WHAT IS EXPECTED
All of the data below should come back exactly as written, minus its images.

DATASET CONTENT

= Beginning of Section =

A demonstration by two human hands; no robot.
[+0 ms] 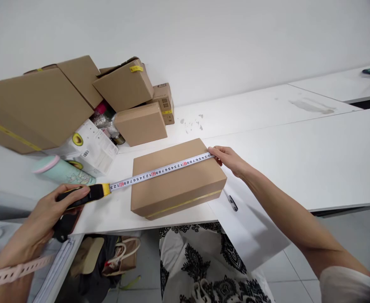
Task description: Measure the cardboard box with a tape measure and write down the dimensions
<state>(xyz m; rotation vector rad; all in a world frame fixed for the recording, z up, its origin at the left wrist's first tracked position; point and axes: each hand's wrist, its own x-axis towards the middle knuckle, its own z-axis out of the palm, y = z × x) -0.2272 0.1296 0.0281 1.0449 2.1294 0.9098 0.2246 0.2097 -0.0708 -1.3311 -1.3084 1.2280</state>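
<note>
I have the cardboard box point(175, 191) lying flat on the white tabletop point(298, 160), near its front edge, with a strip of yellow tape along its near side. The left hand point(51, 204) grasps the black and yellow case of a tape measure point(93, 194), just beyond the box's left end and apart from it. From there the silver blade point(166, 169) runs lengthwise across the box's top face, its printed numbers upside down to me. At the right end, the fingers of the right hand point(231, 160) pinch the blade by the box's edge; they cover its tip, so I can't tell whether it hooks over that edge.

Near the box's right front corner I see a pen point(232, 203) on a sheet of white paper point(251, 235), which hangs past the front of the tabletop. A mint-green tumbler point(67, 171) with a pink rim lies tilted behind the left hand, beside a white carton point(93, 147) printed with avocados. Farther back, against the wall, a smaller brown box point(141, 125) stands in front of another open carton point(125, 86).
</note>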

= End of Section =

WRITTEN ANSWER
A demonstration by two human hands; no robot.
[+0 ms] 
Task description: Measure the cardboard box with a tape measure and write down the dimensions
<state>(xyz m; rotation vector rad; all in a world frame fixed for the recording, z up, its origin at the left wrist's first tracked position; point and axes: each hand's wrist, its own x-axis towards the middle knuckle, its own z-axis out of the palm, y = z × x) -0.2272 0.1296 0.0281 1.0449 2.1294 0.9098 0.2246 0.2097 -0.0708 -1.3311 -1.3084 1.2280</state>
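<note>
I have the cardboard box point(175, 191) lying flat on the white tabletop point(298, 160), near its front edge, with a strip of yellow tape along its near side. The left hand point(51, 204) grasps the black and yellow case of a tape measure point(93, 194), just beyond the box's left end and apart from it. From there the silver blade point(166, 169) runs lengthwise across the box's top face, its printed numbers upside down to me. At the right end, the fingers of the right hand point(231, 160) pinch the blade by the box's edge; they cover its tip, so I can't tell whether it hooks over that edge.

Near the box's right front corner I see a pen point(232, 203) on a sheet of white paper point(251, 235), which hangs past the front of the tabletop. A mint-green tumbler point(67, 171) with a pink rim lies tilted behind the left hand, beside a white carton point(93, 147) printed with avocados. Farther back, against the wall, a smaller brown box point(141, 125) stands in front of another open carton point(125, 86).
</note>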

This is the complete output.